Benefits and practical applications of the method

• Regulatory suitability: Sensitivity and precision allow detection and quantitation below typical maximum residue limits (MRLs) set by BIS and similar agencies, supporting compliance testing for drinking, packaged, and surface waters.
• Robustness: Cartridge SPE with C18 sorbent and dual-solvent elution provides broad coverage for moderately polar to nonpolar pesticides included in Method 525.2.
• Reproducibility: The use of matrix-matched extracted standards and SIM acquisition minimizes matrix effects and improves quantitation accuracy for trace-level analytes.
• Scalability: The procedure is compatible with vacuum manifolds and semi-automated SPE workflows, enabling higher sample throughput in monitoring or routine QA/QC labs.

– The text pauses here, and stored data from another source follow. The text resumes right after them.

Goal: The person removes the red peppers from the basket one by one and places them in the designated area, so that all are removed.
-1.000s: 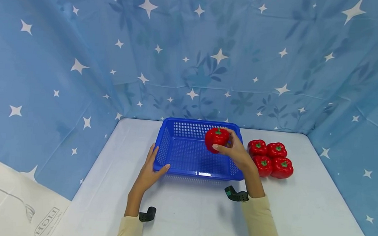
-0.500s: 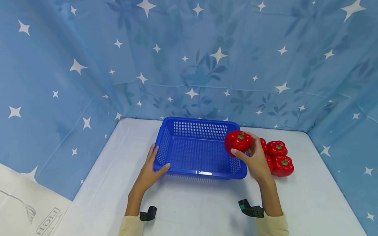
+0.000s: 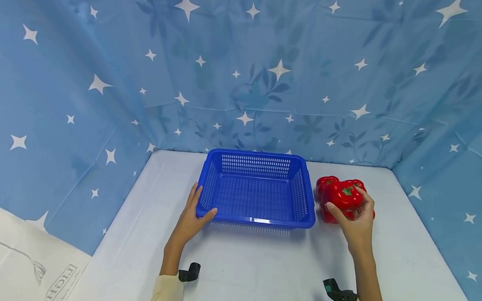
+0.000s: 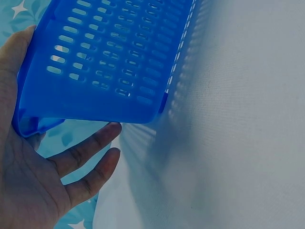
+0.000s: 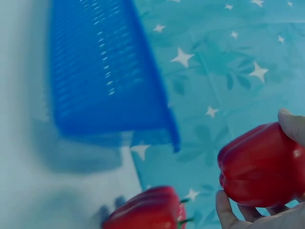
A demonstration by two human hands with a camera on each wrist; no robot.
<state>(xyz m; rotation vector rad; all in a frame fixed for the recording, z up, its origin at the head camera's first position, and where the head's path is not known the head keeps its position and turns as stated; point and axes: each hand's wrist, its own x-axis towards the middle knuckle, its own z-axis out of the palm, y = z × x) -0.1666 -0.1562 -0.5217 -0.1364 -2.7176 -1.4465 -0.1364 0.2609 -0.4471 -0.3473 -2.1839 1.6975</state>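
Note:
Gripped between thumb and fingers of my right hand (image 3: 358, 226), a red bell pepper (image 3: 341, 195) with a green stem is raised over the other bell peppers. In the right wrist view the held pepper (image 5: 259, 167) sits sideways in the fingers. My left hand (image 3: 189, 221) rests on the near left corner of a blue plastic basket (image 3: 257, 222), thumb on the front rim and fingers straight along the left side. Two fingers extend loosely under the basket's corner in the left wrist view. Nothing lies inside the basket.
Several red bell peppers (image 3: 325, 184) cluster on the white table (image 3: 250, 275) to the right of the basket, partly hidden by the held one. A blue star-patterned curtain (image 3: 245, 77) surrounds the table at the back and sides.
My right hand has carried the bell pepper rightward, from above the basket's right part to over the pepper cluster. The left hand and the basket have stayed in place.

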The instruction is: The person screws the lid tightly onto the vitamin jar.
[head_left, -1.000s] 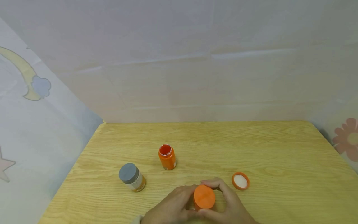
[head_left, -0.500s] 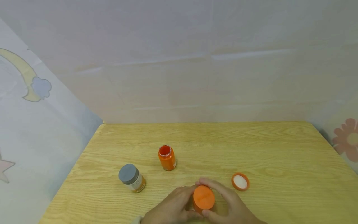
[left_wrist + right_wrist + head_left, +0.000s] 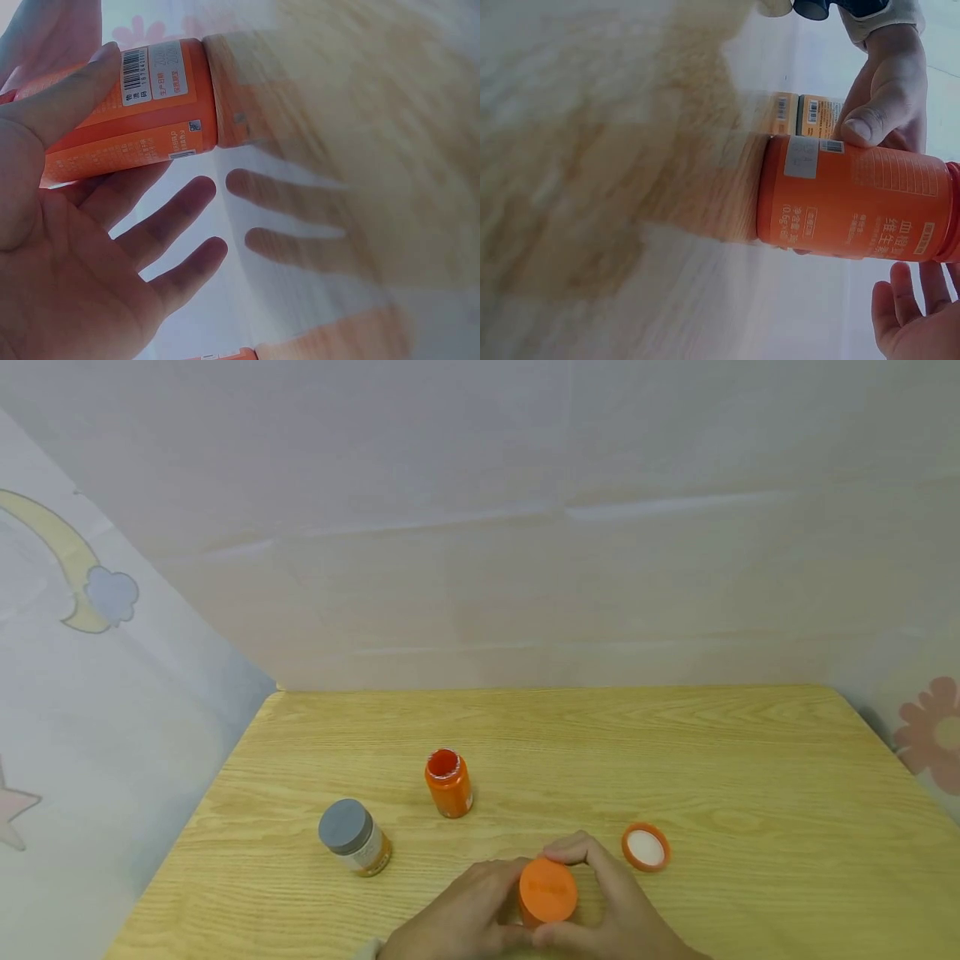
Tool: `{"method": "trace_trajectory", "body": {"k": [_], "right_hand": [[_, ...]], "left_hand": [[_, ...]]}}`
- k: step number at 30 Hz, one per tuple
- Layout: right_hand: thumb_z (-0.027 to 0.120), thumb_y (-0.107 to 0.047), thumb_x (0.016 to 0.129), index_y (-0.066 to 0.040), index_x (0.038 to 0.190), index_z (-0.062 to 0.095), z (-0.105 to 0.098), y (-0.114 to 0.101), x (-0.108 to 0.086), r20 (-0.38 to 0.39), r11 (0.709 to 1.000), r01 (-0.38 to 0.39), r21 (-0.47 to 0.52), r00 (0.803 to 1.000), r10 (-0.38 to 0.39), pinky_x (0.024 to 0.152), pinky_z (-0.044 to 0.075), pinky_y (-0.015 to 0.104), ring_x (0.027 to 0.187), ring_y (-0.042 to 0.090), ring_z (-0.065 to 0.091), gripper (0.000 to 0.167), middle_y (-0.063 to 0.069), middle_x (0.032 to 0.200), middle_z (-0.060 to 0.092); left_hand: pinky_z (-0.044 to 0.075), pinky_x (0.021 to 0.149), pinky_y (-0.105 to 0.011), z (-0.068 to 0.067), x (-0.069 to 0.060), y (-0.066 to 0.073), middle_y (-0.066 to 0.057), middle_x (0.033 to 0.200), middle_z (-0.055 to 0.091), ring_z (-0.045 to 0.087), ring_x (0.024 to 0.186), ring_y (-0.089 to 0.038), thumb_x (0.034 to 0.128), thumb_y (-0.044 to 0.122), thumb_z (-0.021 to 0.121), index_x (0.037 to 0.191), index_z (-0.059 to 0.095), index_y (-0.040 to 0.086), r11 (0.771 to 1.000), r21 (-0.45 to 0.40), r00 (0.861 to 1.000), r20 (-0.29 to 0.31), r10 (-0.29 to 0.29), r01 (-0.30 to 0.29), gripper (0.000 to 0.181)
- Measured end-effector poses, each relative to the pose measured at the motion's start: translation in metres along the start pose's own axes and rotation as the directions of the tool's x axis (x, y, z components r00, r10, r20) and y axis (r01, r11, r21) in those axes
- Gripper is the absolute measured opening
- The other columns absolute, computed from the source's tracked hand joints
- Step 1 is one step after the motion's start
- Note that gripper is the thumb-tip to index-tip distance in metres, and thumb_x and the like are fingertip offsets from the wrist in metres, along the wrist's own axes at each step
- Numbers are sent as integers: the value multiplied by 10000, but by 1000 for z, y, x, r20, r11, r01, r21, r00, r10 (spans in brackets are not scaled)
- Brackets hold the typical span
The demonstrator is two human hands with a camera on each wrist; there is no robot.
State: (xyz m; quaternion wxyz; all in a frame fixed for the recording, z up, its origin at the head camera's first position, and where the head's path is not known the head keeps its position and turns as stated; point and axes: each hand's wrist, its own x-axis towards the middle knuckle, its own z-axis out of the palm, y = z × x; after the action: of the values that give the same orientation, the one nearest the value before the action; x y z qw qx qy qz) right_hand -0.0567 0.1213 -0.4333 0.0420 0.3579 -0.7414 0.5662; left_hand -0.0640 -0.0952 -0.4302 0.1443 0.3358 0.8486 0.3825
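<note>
The right hand (image 3: 624,912) has shifted, pinching the cap (image 3: 548,891) (left hand (image 3: 459,914) clamps orange bottle (image 3: 840,202) below it).

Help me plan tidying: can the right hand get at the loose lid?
Probably yes: nothing stands between the right hand and the loose lid, though that hand must first release the capped bottle.

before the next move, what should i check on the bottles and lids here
1. Nearest orange cylindrical bottle upright on the yellow wood-grain table: ok.
2. Left hand holding its body: ok.
3. Right hand pinching its round orange cap: ok.
4. Cap tightness: cannot tell.
5. Farther orange cylindrical bottle closed: not ok; mouth open, and a round orange lid with white lining lies apart.
6. Grey-lidded cylindrical jar closed: ok.
</note>
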Motion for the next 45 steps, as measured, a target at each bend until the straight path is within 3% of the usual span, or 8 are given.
{"method": "trace_trajectory", "body": {"k": [5,11,18,23,25,30,37,45], "right_hand": [[877,-166,736,-156,1430,450,-6,-2,-1,47,995,-54,-81,997,58,1000,431,247,1201,80,516,814,-34,1379,567],[810,-92,803,-86,1457,454,-11,0,-1,104,997,40,-71,994,-33,1113,349,191,1380,111,440,744,52,1447,531],[842,-150,788,-160,1350,536,-8,0,-3,44,990,8,-143,999,-2,1082,388,193,1333,94,491,640,-1,1383,574],[884,-149,732,-156,1259,535,-2,0,-2,-23,991,22,-135,999,-26,1092,366,151,1285,95,519,632,14,1318,594],[891,-160,722,-164,1260,528,-2,-1,-2,-30,993,-13,-121,999,10,1072,388,160,1255,72,523,649,-5,1309,592],[879,-215,746,-197,1375,485,-5,-4,-1,28,989,-77,-129,996,82,995,447,232,1182,58,528,742,-56,1347,585],[795,-92,823,-87,1433,475,-9,-1,0,107,997,38,-72,994,-30,1122,334,153,1344,85,480,688,19,1422,559],[850,-108,770,-116,1321,543,-4,0,-2,8,996,33,-80,999,-33,1086,356,116,1264,77,532,631,10,1309,617]], "left_hand": [[471,880,-185,0,-1,1,227,1181,614,523,983,60,893,293,741,1332,543,325,998,49,1000,-1,-30,30,483],[488,889,-192,0,-2,1,224,1222,606,539,1010,61,885,328,742,1370,499,349,998,33,999,5,-45,45,543],[470,856,-184,-1,0,2,243,1172,605,524,959,52,896,402,711,1357,511,349,997,59,999,4,-51,51,506],[454,776,-145,-1,1,3,241,1001,589,505,860,51,920,486,637,1287,552,351,999,33,999,7,-40,40,400],[451,745,-136,-1,1,2,224,940,572,500,824,46,920,475,644,1262,563,346,999,16,999,9,-37,36,374],[495,896,-206,0,-1,1,225,1147,622,550,995,50,898,330,730,1326,546,322,997,74,1000,-9,-19,20,466],[491,935,-208,0,-3,0,221,1242,599,549,1052,51,886,375,731,1367,489,339,997,71,1000,-27,13,-11,540],[450,778,-123,0,-2,1,216,1004,588,508,846,44,910,399,699,1312,528,328,995,87,998,-36,46,-42,443]]}}
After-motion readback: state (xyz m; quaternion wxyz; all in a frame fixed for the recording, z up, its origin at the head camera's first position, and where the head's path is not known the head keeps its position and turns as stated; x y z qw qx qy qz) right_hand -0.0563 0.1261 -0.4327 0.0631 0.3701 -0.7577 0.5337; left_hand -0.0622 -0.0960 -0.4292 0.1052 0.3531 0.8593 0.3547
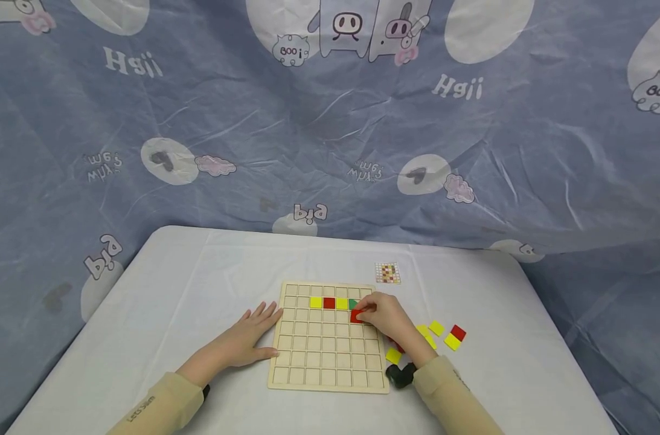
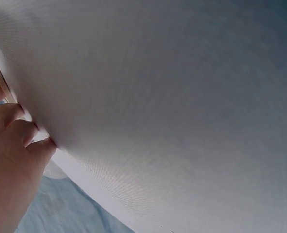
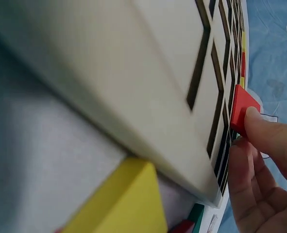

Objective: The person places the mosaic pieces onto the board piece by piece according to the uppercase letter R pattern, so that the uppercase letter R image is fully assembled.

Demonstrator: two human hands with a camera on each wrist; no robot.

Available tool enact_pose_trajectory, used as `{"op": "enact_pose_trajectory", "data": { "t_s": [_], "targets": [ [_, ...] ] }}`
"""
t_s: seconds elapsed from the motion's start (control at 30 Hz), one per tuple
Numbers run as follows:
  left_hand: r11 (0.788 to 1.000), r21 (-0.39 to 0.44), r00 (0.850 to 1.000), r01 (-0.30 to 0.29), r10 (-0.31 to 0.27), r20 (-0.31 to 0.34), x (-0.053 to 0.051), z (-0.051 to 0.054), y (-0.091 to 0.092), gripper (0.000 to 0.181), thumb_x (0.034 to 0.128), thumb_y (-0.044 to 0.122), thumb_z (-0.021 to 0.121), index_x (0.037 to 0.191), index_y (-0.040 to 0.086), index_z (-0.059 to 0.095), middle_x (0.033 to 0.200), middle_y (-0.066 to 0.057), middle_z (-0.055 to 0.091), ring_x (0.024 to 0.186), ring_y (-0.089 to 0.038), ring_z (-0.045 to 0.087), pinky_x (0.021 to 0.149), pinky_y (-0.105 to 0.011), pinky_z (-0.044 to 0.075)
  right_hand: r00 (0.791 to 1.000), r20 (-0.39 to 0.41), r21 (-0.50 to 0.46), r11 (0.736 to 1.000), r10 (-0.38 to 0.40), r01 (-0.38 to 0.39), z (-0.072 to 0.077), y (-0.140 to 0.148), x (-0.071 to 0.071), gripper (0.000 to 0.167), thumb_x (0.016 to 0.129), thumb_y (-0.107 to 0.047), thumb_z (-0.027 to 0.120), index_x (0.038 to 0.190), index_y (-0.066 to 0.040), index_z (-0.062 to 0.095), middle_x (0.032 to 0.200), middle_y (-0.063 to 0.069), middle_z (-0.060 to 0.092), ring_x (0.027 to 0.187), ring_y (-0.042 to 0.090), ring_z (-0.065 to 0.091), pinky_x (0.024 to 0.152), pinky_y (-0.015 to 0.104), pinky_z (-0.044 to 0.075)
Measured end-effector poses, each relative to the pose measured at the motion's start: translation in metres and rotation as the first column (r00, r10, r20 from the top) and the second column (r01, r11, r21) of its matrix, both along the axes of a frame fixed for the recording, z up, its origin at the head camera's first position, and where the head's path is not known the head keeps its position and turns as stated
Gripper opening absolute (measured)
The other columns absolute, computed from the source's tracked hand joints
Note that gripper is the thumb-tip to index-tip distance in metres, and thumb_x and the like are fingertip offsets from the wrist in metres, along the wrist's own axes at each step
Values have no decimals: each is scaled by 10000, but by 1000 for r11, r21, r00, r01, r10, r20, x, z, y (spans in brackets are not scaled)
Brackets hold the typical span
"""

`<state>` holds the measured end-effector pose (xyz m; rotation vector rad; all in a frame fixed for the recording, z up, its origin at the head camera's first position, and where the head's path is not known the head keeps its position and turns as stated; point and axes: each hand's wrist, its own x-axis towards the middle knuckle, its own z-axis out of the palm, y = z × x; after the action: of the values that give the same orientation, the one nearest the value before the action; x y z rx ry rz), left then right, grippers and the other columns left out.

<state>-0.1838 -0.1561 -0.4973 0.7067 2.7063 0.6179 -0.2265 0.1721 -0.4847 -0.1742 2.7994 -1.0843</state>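
Observation:
In the head view a wooden grid board lies on the table. Its second row from the far edge holds yellow, red, yellow and green tiles side by side. The right hand pinches a red tile over the third row, just below the green one. Seen from the right wrist, the right hand has its thumb on the red tile, which is tilted at the grid. The left hand lies flat, fingers spread, touching the board's left edge; the left wrist view shows that hand partly.
Loose yellow and red tiles lie right of the board, some hidden under the right forearm. A dark object sits by the board's near right corner. A small patterned card lies beyond the board's far right corner.

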Motion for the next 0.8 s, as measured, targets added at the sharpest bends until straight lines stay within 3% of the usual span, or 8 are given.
{"op": "enact_pose_trajectory", "data": {
  "t_s": [0.37,0.6,0.8],
  "targets": [
    [1000,-1,1000,6,-6,-7,-1,-5,-2,853,902,458,669,1554,70,280,1624,-190,213,1508,-421,142,1204,-616,151,997,-76,70,998,6,-1,2,-5,0,67,804,-75,799,824,-129,765,831,-13,664,691,93,561,631,230,506],
    [1000,-5,1000,6,-6,-8,-2,-7,-2,857,904,480,658,1559,85,272,1631,-176,202,1514,-406,133,1209,-605,151,997,-80,83,997,-2,9,4,-6,2,68,812,-47,786,796,-104,753,857,4,647,725,109,547,643,223,500],
    [1000,0,1000,15,-15,-6,-2,-6,-2,855,907,475,658,1557,75,272,1629,-184,203,1512,-413,133,1206,-613,150,998,-56,46,999,-11,14,5,3,0,60,836,-102,778,891,-107,756,864,-9,687,735,90,606,676,254,537]
  ]
}}
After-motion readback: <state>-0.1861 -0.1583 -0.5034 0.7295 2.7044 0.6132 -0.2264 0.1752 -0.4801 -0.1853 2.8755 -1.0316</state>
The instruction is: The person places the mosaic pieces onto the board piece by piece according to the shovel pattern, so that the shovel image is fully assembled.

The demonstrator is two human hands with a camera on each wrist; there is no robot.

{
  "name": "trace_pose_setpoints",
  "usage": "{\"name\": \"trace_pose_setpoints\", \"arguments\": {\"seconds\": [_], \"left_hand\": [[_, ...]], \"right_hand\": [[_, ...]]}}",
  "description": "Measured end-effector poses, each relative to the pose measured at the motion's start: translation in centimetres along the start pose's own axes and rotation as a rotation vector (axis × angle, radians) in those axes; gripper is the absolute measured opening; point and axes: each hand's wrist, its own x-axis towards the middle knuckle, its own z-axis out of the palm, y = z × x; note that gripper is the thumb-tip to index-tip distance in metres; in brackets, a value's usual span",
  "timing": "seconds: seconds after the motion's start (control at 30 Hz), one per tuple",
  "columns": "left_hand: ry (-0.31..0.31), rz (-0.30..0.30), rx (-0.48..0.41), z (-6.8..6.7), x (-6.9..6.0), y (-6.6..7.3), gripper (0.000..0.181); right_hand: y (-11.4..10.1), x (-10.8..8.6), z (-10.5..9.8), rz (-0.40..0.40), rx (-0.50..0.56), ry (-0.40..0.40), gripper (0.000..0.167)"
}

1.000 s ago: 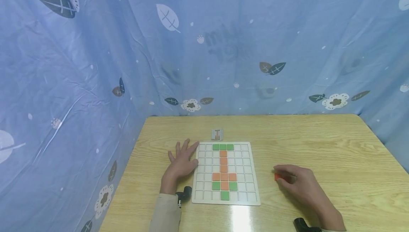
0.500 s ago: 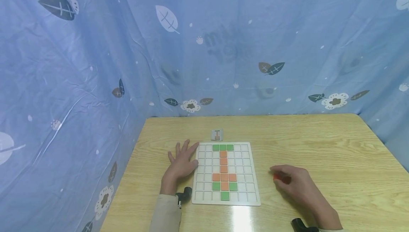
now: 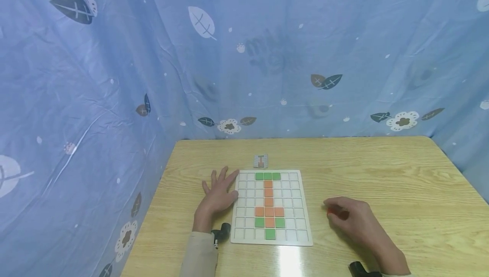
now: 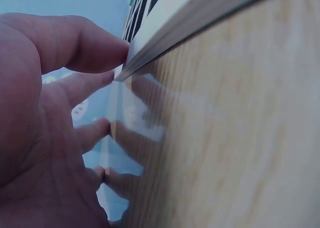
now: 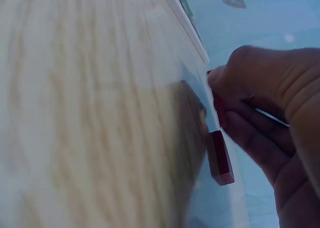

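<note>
A white board (image 3: 246, 200) with a printed grid lies on the table, with green tiles (image 3: 270, 234) and orange tiles (image 3: 269, 192) forming a tall figure on it. My left hand (image 3: 217, 197) rests at the board's left side, fingers spread. In the left wrist view its thumb (image 4: 100, 48) touches the board's edge. Right of the board, my right hand (image 3: 353, 217) pinches a red tile (image 5: 220, 110) close to the tabletop, mostly hidden by the fingers. Another red tile (image 5: 223, 158) lies beside those fingers in the right wrist view.
A small card (image 3: 261, 161) printed with a similar figure lies just behind the board. Blue patterned curtains (image 3: 282, 56) hang behind and to the left of the wooden table (image 3: 389, 175). A bright reflection shows on the table before the board.
My right hand has shifted slightly left toward the board, and less of the red shows between its fingers. The left hand and the board stay where they were.
</note>
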Motion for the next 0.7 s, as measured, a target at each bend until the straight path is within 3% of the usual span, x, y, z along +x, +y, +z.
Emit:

Future trends and applications

• Method integration with high-resolution MS: Adoption of high-resolution mass spectrometry (HRMS) could expand screening capability to additional pesticide transformation products and non-target screening while retaining trace sensitivity.
• Automation and online SPE: Increased use of automated cartridge handling and online SPE–GC/MS interfaces can reduce manual handling, minimize variability, and improve laboratory throughput.
• Miniaturized and green workflows: Method optimization to reduce solvent consumption (e.g., microextraction, dispersive SPE) and replace hazardous solvents would improve sustainability and safety.
• Expanded analyte scope: Adapting extraction chemistries (mixed-mode sorbents) and complementary LC–MS methods will be necessary to cover more polar pesticides that are not amenable to GC/MS.

Conclusion

The implemented SPE–GC/MS procedure based on EPA 525.2 combined with Agilent Bond Elut C18 cartridges and Agilent 8890/5977 instrumentation delivers a sensitive, precise, and accurate workflow for determination of 22 pesticides in water at levels as low as 5 ng/L. The method demonstrated robust linearity (R2 > 0.995), acceptable recoveries (80–120%), and RSDs typically under 15%, making it well suited for regulatory monitoring and routine laboratory applications focused on drinking and environmental water quality.

References

1. Bureau of Indian Standards — Drinking water specification (IS 10500).
2. Bureau of Indian Standards — Packaged drinking water specification (IS 14543).
3. Bureau of Indian Standards — Natural mineral water specification (IS 13428).
4. United States Environmental Protection Agency — Method 525.2: Determination of organic compounds in drinking water by liquid–solid extraction and GC/MS.